Take the line that contains "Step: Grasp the" in the data below and each line after it, through the last, and repeat them unchanged.

▸ **Supplied data**

──────

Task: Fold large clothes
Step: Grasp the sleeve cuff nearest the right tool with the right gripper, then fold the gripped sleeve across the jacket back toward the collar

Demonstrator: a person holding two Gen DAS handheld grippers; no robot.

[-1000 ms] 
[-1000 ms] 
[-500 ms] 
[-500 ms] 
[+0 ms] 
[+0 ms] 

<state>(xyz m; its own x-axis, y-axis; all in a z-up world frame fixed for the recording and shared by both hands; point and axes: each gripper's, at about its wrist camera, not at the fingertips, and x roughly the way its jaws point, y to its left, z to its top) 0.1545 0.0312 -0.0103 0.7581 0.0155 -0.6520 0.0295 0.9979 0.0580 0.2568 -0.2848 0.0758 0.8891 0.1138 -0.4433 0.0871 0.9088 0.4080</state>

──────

▸ **Written solution**
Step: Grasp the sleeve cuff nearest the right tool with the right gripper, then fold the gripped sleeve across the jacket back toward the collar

Demonstrator: a person holding two Gen DAS handheld grippers; no robot.

[-1000 ms] 
[-1000 ms] 
[-500 ms] 
[-500 ms] 
[+0 ms] 
[+0 ms] 

<state>(xyz m; its own x-axis, y-axis; all in a z-up world frame fixed for the recording and shared by both hands; point and axes: each gripper's, at about its wrist camera, not at the fingertips, and x roughly the way its jaws point, y to its left, z to its top) 0.1545 0.0312 -0.0103 0.7581 0.0155 -0.6520 0.0295 0.9979 0.0580 0.2568 -0.2848 0.0758 0.8891 0.1138 -0.4433 0.0871 0.9088 0.4080</state>

There is no additional output for this exercise.